Behavior modification, trying hard not to sin anymore, will never bring us closer to the heart of God. Allowing God to heal wounds of unworthiness and shame that reside deep within each of us, deep within our churches, especially our conservative evangelical churches, is absolutely necessary before “outsiders” experience Christians we are called to be. Until then, the loud, self-righteous, performance driven, and judgmental Christian religion will continue to be offensive to those looking in.

Shame has crippled the church for far too long. It’s time to start living into the Grace and Love of God, but to do so requires a willingness to step into Mystery and Unknown. It requires people to lean into the dark places of their hearts and find healing through counseling, spiritual direction, and transformational experiences with the Divine. It requires an opening of our hands to welcome all to the Table, scales to be removed from our eyes so we can see creation as God sees creation, and ears to be open to Truth, whatever form that comes in. The Bible doesn’t “clearly say” anything but does try to reveal a God who clearly loves all people, in all places, and at all times. It is this God that I hope emerges from the spaces of COVID19 isolation. It is this God I hope is revealed to the world through a quiet uprising of God’s people that are defined by what they are for, rather than what they are against. May those on the “outside” see our words and deeds align, revealing we are unequivocally for Love and Grace. In such revelation, few will find offense.
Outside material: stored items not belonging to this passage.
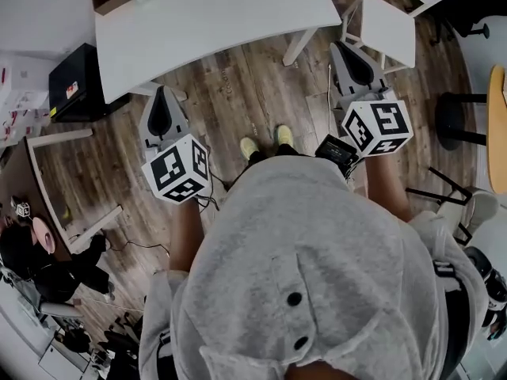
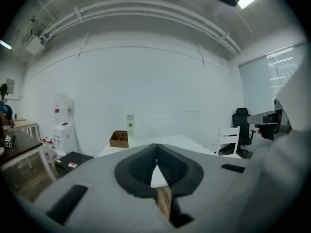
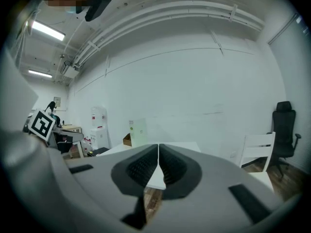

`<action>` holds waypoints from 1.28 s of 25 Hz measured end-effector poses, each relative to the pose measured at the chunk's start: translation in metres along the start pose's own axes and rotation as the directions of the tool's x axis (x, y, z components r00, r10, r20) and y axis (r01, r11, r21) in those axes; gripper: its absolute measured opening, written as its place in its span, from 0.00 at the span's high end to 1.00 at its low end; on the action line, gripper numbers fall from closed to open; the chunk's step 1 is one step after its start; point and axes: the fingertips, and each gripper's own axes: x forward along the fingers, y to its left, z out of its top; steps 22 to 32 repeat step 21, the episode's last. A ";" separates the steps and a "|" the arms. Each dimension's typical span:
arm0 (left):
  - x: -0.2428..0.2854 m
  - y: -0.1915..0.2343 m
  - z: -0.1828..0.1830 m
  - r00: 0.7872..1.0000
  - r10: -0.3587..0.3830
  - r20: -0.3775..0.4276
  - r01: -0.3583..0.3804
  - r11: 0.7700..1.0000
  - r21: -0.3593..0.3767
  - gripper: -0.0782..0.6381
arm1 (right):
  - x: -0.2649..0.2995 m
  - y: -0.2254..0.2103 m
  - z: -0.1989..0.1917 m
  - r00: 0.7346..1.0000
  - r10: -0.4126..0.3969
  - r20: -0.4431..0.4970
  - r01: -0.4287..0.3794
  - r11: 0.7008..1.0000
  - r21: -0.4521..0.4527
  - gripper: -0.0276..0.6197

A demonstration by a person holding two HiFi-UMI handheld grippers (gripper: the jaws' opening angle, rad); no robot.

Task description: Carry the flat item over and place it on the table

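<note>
1. In the left gripper view, the jaws of the left gripper [image 2: 156, 155] are seen pressed together at the tips, and nothing is caught between them.
2. In the right gripper view, the right gripper [image 3: 158, 152] is seen closed down to a hairline slit, and nothing is held there either.
3. Only in the head view are both grippers shown together. They are held side by side over the wooden floor [image 1: 245, 85], short of the white table [image 1: 222, 14], each with its marker cube [image 1: 178, 169] nearest the person.
4. The right gripper is caught at the right edge of the left gripper view. The left one's cube appears at the left edge of the right gripper view.
5. The flat item [image 3: 139, 131], a pale green sheet, is found on the far end of the table. It lies beyond the jaw tips, well apart from both grippers and left of the line along each pair of jaws.
6. Its upright stance is shown by the gripper views alone, since in the head view it is cut by the top edge.
7. A cardboard box [image 3: 127, 140] is seen just beside the sheet, on its left.
8. A white chair [image 3: 255, 149] is seen to the right of the right gripper's jaws, near the table.
</note>
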 end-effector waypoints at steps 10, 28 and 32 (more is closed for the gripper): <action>0.012 -0.044 0.004 0.999 -0.039 -0.019 0.038 0.999 -0.023 0.86 | -0.012 -0.041 -0.004 1.000 -0.016 -0.001 0.016 1.000 0.027 0.91; 0.014 -0.050 0.011 1.000 -0.020 0.000 0.020 0.999 -0.026 0.86 | -0.006 -0.045 -0.005 1.000 0.009 0.003 -0.009 1.000 0.017 0.91; 0.014 -0.050 0.011 1.000 -0.020 0.000 0.020 0.999 -0.026 0.86 | -0.006 -0.045 -0.005 1.000 0.009 0.003 -0.009 1.000 0.017 0.91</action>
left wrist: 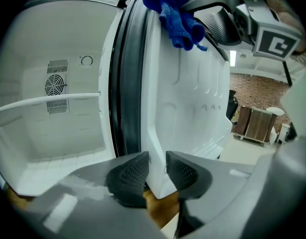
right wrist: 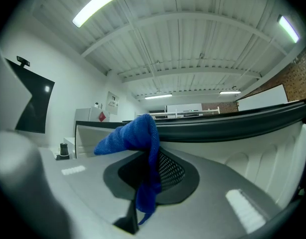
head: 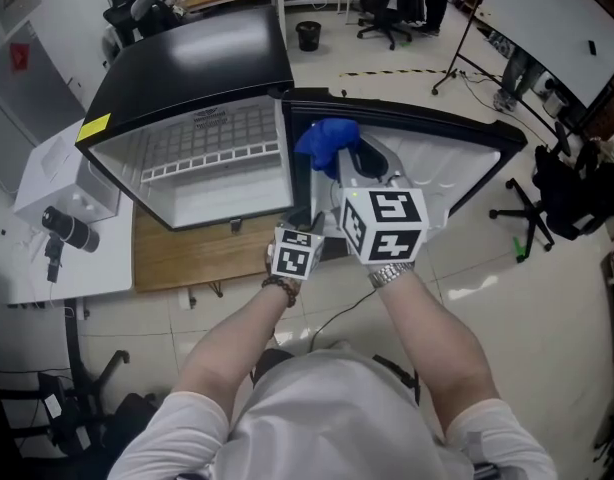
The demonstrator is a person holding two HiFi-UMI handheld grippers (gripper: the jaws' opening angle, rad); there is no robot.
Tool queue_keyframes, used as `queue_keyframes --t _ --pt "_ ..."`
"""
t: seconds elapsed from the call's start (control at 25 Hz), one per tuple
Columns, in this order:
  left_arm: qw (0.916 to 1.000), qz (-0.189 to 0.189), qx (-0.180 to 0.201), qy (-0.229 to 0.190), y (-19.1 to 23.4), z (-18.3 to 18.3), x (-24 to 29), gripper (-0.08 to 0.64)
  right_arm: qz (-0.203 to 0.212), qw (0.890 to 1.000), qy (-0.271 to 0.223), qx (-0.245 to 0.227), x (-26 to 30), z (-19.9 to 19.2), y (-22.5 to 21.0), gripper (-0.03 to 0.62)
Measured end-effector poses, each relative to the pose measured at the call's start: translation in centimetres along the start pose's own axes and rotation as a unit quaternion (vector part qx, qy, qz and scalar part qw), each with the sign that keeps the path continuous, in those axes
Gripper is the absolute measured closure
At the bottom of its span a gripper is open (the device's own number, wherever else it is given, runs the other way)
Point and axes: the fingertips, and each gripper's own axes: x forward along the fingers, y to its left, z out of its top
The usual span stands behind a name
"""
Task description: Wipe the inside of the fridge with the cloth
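A small black fridge (head: 187, 63) stands on a wooden board, its door (head: 457, 168) swung open to the right. My left gripper (head: 312, 220) sits at the door's near bottom corner. In the left gripper view its jaws (left wrist: 157, 171) straddle the white door edge (left wrist: 193, 98), with both pads against it. My right gripper (head: 352, 158) is shut on a blue cloth (head: 327, 143) held up near the hinge side. The cloth (right wrist: 135, 136) droops between the right gripper's jaws (right wrist: 150, 171), and the cloth (left wrist: 178, 14) also hangs at the door's top. The white interior (left wrist: 58, 128) holds a wire shelf (left wrist: 43, 101).
The wooden board (head: 202, 253) lies under the fridge. A white box (head: 62, 183) with a black cylindrical device stands to the left. Office chairs (head: 547, 198) and a stand surround the tiled floor at the right. A black bin (head: 308, 35) sits behind.
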Motion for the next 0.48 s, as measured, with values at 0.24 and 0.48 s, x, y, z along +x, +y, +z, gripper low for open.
queue_keyframes --t 0.24,0.48 --pt "1.0 -0.001 0.0 0.0 -0.6 0.2 0.5 0.449 -0.025 1.0 0.0 0.007 -1.3 -0.4 -3.3 0.557" --pt "1.0 -0.001 -0.001 -0.002 -0.1 0.0 0.0 0.449 -0.054 0.999 -0.003 -0.001 -2.9 -0.5 -5.8 0.557"
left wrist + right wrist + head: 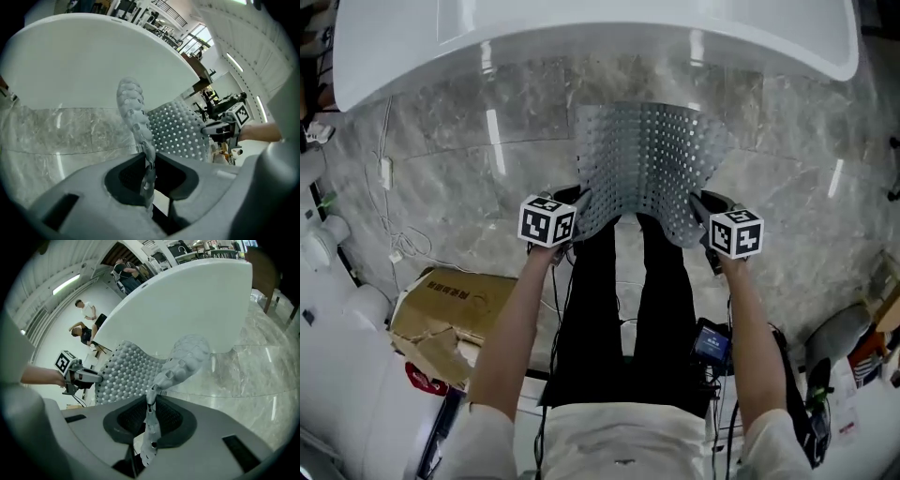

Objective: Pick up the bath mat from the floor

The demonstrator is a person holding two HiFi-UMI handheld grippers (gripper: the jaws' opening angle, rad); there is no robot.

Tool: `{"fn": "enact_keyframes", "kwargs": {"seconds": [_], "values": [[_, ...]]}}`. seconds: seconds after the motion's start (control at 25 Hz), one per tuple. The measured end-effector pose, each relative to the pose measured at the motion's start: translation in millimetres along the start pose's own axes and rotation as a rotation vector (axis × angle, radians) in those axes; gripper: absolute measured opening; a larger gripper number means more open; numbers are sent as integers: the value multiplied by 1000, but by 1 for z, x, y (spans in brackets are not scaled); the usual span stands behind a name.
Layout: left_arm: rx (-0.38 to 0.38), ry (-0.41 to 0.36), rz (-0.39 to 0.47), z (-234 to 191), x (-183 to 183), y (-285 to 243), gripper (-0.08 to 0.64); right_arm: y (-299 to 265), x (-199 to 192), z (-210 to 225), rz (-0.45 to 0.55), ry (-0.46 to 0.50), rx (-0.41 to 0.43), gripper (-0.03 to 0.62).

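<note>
A grey perforated bath mat (647, 164) with a bubbled surface hangs off the floor between my two grippers, sagging in the middle. My left gripper (578, 204) is shut on the mat's near left corner. In the left gripper view the mat's edge (140, 136) runs pinched down into the jaws (148, 174). The right gripper (698, 208) is shut on the near right corner; in the right gripper view the mat (126, 373) folds into its jaws (151, 420). Each gripper shows in the other's view, the right gripper (220, 127) and the left gripper (77, 376).
A white bathtub (591, 37) curves across the top, above grey marble floor (441, 187). A torn cardboard box (441, 314) lies at the lower left near white cables (403, 246). Bags and clutter (853, 356) sit at lower right. People (86, 322) stand far off.
</note>
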State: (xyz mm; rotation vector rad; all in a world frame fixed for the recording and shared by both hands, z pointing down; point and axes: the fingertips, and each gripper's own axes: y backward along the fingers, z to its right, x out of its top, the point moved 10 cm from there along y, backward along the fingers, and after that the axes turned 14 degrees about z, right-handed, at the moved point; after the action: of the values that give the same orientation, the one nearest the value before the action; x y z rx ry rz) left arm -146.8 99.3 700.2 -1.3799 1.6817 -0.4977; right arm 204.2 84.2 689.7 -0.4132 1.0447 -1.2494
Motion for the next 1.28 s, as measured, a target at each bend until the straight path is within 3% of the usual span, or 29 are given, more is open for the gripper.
{"fn": "enact_keyframes", "kwargs": {"seconds": [0.28, 0.56, 0.92, 1.28], "values": [[11, 39, 105, 52, 24, 83, 69, 83, 41, -44, 97, 41, 3, 58], [-5, 115, 279, 88, 58, 148, 69, 141, 101, -99, 257, 69, 81, 58], [-57, 241, 496, 101, 94, 250, 69, 205, 162, -163, 408, 151, 135, 55], [-83, 192, 649, 121, 155, 300, 69, 259, 215, -184, 518, 294, 128, 54]]}}
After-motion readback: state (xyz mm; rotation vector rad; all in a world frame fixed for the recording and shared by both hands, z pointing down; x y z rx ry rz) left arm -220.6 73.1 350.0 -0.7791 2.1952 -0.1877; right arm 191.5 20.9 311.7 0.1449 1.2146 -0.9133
Photo by Anthony DELANOIX on Unsplash

[1] ““In its 30-year history, Barna Group has conducted more than one million interviews over the course of hundreds of studies and has become a go-to source for insights about faith and culture, leadership and vocation, and generations. Barna Group has carefully and strategically tracked the role of faith in America, developing one of the nation’s most comprehensive databases of spiritual indicators.” Taken from The Barna Group “About” page. Accessed April 14, 2020.

[2] David Kinnaman and Gabe Lyons. Unchristian: What a New Generation Really Thinks About Christianity…and Why It Matters. (Grand Rapids, MI: Baker Books, 2007) 17.

[3] Ibid., 20-21.

[4] Ibid., 27-28.

[5] Ibid., 25.

[6] Ibid., 203-218.

[7] Jeff VanVonderen. Tired of Trying to Measure Up: Getting Free from the Demands, Expectations, and Intimidation of Well-Meaning People. (Minneapolis, MN: Bethany House Publishers, 1989) 49-61.

[8] Kinnaman and Lyons, 78.

About the Author


Darcy Hansen

3 responses to “When Shame Prevails and Grace is Non-existant”

  1. mm Joe Castillo says:

    I was think of the effects of shame and how it lights up our faces and forces us to look down, it leads us to look for a corner of our own soul in which to take refuge from the gaze of others, it causes us regrets about the nature of what we feel or what we do, it forces us to question whether or not we are doing the right thing, it instills in us feelings of guilt and self-contempt. Hides our achievements and successes in an attempt to erase them, it leads us to believe that we are inept and that the rest of the people think the same. We sow doubt and fertilize it with our clumsiness and insecurities. Anyways the Latino culture is in contrast, cultures of guilt that exercise social control instills feelings of guilt for behaviors that the individual ends up assuming as undesirable. Therefore, in our cultures, individual consciousness has more weight than appearances.

    • Darcy Hansen says:

      Thank you for sharing the cultural difference between Latino and dominant culture shame/guilt. There’s definitely a difference between guilt and shame. In the dominant culture, conservative christian churches, which are the ones on the radar of these “outsiders,” the shame is toxic. It’s so toxic that it overpowers all other really healthy and good pockets of Christianity when it comes to perceptions of Christians, in general. I do also believe there is “good” shame. Sadly, that isn’t the shame I’ve experienced or saw documented within the pages of Unchristian or within the walls of conservative christian churches and organizations.